• Data segment:
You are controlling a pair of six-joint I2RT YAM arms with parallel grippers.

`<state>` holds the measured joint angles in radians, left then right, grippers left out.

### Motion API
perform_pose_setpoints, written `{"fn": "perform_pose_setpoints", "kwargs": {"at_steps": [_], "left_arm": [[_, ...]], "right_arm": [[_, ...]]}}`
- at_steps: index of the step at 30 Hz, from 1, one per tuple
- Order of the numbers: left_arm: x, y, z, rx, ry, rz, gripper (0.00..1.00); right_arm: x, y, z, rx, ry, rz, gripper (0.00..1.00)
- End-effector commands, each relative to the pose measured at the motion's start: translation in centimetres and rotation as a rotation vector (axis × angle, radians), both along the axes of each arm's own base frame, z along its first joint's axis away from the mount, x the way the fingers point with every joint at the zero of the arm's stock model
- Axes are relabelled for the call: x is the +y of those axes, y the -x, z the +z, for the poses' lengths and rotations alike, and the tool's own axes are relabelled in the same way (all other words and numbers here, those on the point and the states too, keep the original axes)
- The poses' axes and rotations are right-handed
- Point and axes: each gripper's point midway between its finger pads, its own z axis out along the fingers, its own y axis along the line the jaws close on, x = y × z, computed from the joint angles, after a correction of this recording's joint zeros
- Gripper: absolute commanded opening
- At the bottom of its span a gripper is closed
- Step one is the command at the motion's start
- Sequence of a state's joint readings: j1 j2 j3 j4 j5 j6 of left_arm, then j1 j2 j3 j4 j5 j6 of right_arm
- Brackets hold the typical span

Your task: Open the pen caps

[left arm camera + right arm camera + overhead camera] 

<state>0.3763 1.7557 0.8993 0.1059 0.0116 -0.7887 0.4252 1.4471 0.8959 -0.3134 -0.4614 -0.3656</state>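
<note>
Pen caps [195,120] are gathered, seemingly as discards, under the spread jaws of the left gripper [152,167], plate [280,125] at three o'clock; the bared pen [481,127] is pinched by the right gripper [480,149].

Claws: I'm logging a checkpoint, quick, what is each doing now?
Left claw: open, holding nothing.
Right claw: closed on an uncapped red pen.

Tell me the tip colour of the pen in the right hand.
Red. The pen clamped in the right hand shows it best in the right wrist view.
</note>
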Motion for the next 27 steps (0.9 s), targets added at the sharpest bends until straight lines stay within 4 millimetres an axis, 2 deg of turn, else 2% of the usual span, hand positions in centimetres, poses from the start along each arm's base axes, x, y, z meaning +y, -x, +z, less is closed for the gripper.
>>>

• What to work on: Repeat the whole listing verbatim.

• Finished task:
You are controlling a pair of six-joint I2RT YAM arms with parallel grippers.

`<state>` holds the measured joint angles in radians, left then right, grippers left out.

### Motion API
perform_pose_setpoints, written `{"fn": "perform_pose_setpoints", "kwargs": {"at_steps": [_], "left_arm": [[_, ...]], "right_arm": [[_, ...]]}}`
- at_steps: index of the step at 30 Hz, from 1, one per tuple
- Order of the numbers: left_arm: x, y, z, rx, ry, rz, gripper (0.00..1.00); right_arm: x, y, z, rx, ry, rz, gripper (0.00..1.00)
- End-effector commands, each relative to the pose measured at the motion's start: translation in centimetres and rotation as a rotation vector (axis × angle, radians), both along the axes of each arm's own base frame, z along its first joint's axis away from the mount, x the way the fingers point with every joint at the zero of the arm's stock model
- Axes are relabelled for the call: x is the +y of those axes, y the -x, z the +z, for the poses' lengths and rotations alike, and the tool's own axes are relabelled in the same way (all other words and numbers here, those on the point and the states too, keep the original axes)
- The poses' axes and rotations are right-handed
- Point and axes: each gripper's point midway between its finger pads, its own z axis out along the fingers, its own y axis along the line the jaws close on, x = y × z, computed from the joint angles, after a correction of this recording's joint zeros
- Gripper: absolute commanded opening
- At the bottom of its span a gripper is closed
- Step one is the command at the motion's start
- Sequence of a state's joint readings: j1 j2 j3 j4 j5 j6 of left_arm, then j1 j2 j3 j4 j5 j6 of right_arm
- Brackets hold the typical span

Your task: Open the pen caps

[left arm camera + right arm camera + overhead camera] 

<state>0.3763 1.7557 0.8993 0.1059 0.0116 -0.7887 0.4252 1.4471 0.8959 -0.3134 -0.4614 -0.3656</state>
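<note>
Pen caps [195,120] are gathered, seemingly as discards, under the spread jaws of the left gripper [152,167], plate [280,125] at three o'clock; the bared pen [481,127] is pinched by the right gripper [480,149].

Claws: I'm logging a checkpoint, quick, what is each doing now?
Left claw: open, holding nothing.
Right claw: closed on an uncapped red pen.

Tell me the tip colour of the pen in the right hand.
Red. The pen clamped in the right hand shows it best in the right wrist view.
</note>
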Motion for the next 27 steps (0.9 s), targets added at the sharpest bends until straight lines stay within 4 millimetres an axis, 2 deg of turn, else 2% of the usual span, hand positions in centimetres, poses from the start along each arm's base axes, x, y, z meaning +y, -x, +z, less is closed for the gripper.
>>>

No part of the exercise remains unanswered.